### Task goal
Within the records that follow, find every line containing the string "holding". Copy those lines.

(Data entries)
◇ ◇ ◇ ◇ ◇

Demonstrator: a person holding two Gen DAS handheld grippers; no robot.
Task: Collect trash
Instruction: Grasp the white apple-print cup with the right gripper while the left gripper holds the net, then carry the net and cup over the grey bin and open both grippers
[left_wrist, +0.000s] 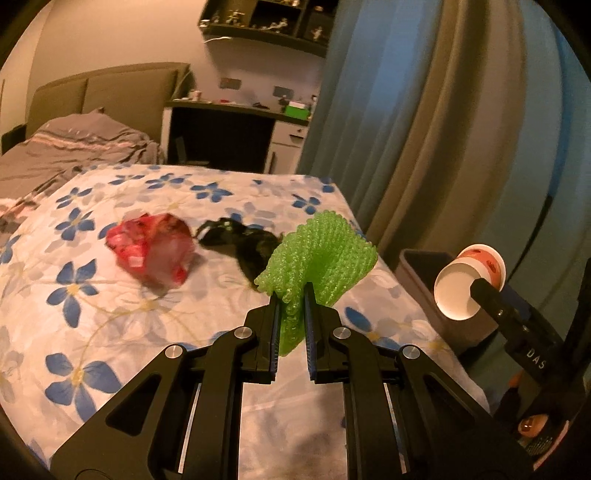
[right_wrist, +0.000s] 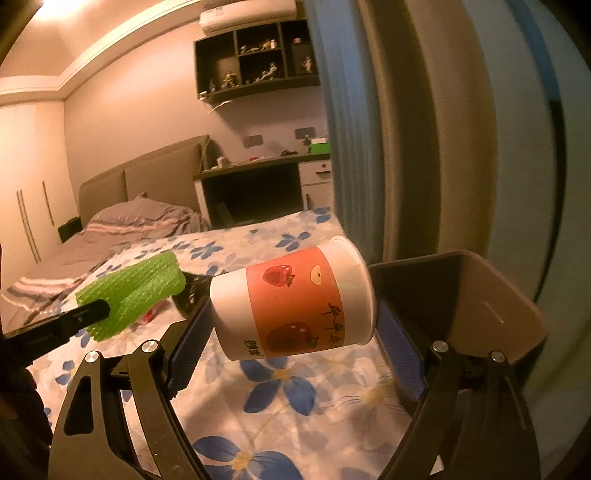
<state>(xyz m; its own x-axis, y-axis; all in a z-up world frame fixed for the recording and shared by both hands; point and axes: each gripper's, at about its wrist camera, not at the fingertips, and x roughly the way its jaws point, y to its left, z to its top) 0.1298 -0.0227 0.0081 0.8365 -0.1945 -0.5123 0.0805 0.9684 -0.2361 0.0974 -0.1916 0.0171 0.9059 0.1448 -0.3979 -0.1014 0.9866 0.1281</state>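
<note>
My left gripper (left_wrist: 291, 295) is shut on a piece of green bubble wrap (left_wrist: 321, 254), lifted above the flowered bed cover (left_wrist: 110, 314). A red crumpled wrapper (left_wrist: 151, 247) and a black crumpled piece (left_wrist: 240, 240) lie on the cover beyond it. In the right wrist view my right gripper (right_wrist: 295, 317) is shut on a white paper cup with an orange band (right_wrist: 295, 299), held sideways with its rim toward the grey bin (right_wrist: 480, 295). The cup (left_wrist: 465, 284) and the bin (left_wrist: 424, 269) also show at the right of the left wrist view. The green bubble wrap (right_wrist: 133, 295) appears at left.
A blue-grey curtain (left_wrist: 443, 129) hangs close behind the bin. A second bed with grey bedding (left_wrist: 74, 147) and a dark desk (left_wrist: 229, 129) stand at the far side. Wall shelves (right_wrist: 258, 59) hold small figures.
</note>
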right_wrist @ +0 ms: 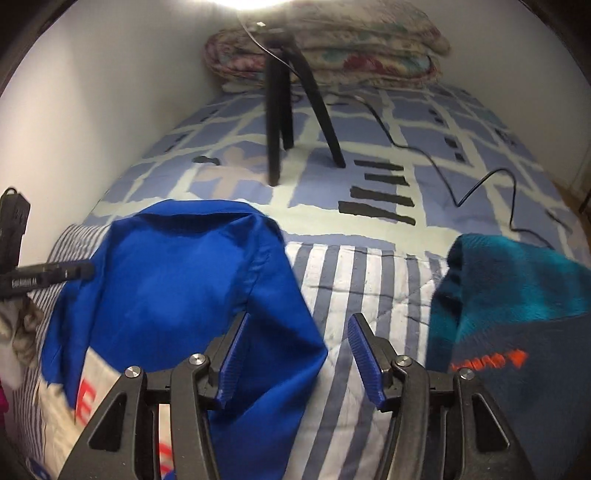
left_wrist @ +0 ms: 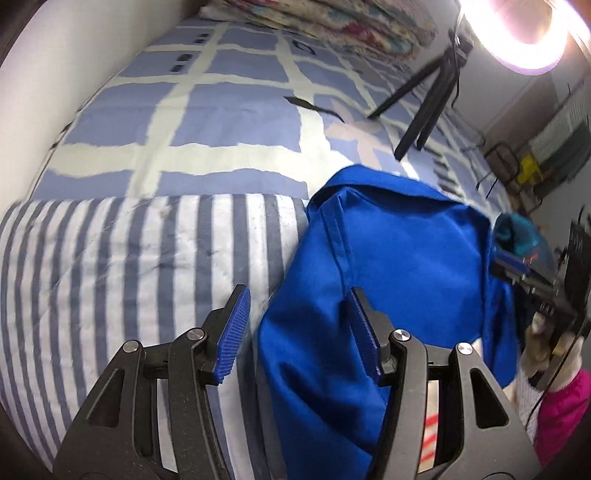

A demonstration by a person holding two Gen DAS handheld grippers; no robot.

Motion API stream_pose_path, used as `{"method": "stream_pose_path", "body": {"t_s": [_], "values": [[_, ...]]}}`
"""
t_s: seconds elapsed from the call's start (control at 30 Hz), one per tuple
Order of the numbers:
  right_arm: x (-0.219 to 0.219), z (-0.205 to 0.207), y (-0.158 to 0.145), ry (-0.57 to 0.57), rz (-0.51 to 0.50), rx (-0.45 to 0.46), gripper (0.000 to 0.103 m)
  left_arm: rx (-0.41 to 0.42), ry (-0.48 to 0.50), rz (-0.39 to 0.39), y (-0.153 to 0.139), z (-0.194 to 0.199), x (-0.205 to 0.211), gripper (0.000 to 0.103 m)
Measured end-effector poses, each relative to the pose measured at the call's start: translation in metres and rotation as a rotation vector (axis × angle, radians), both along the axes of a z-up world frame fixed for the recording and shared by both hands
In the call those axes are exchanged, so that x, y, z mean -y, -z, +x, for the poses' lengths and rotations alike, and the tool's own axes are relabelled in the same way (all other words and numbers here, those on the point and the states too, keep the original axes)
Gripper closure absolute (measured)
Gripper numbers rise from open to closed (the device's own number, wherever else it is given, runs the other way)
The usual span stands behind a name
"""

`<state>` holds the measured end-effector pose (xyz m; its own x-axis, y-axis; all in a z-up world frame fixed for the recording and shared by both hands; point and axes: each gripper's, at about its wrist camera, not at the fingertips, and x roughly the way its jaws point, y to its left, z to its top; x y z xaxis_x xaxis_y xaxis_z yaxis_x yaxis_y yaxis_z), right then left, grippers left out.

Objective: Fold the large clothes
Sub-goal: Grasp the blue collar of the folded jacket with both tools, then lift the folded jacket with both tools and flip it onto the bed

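Both wrist views look down at a bed. The blue garment lies draped over the near edge of the striped quilt, its upper end resting on the checked bedspread and its lower end hanging toward the cameras. Its long axis runs from the far side of the bed to the near one; a stitched seam follows that line down the cloth. Which end is the collar cannot be told from these blurred views.

Left gripper — jaws apart, released, with nothing pressed between the blue ribbed pads. The left edge of the garment passes through the gap, and the right pad sits over the cloth; whether it touches is uncertain.

Right gripper — jaws likewise apart and empty. Its left pad overlaps the right edge of the blue garment, while the gap between the pads shows mostly bare striped quilt.

A teal and navy fleece garment with orange lettering lies on the quilt to the right of the blue one, well apart from it. Beneath the blue cloth's lower left a white fabric with red print shows.

A black tripod stands on the checked bedspread beyond the garments, with a black cable trailing to its right. A folded floral blanket sits at the far end against the wall, below a bright ring light.
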<state>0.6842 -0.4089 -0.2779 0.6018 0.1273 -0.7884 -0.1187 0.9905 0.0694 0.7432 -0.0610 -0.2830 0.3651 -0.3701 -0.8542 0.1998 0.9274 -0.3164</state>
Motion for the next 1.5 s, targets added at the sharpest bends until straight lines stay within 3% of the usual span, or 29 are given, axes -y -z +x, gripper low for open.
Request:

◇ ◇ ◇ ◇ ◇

### Response area
Demonstrator: a person holding two Gen DAS handheld grippers; no robot.
A demonstration by a person holding two Gen DAS handheld grippers; no robot.

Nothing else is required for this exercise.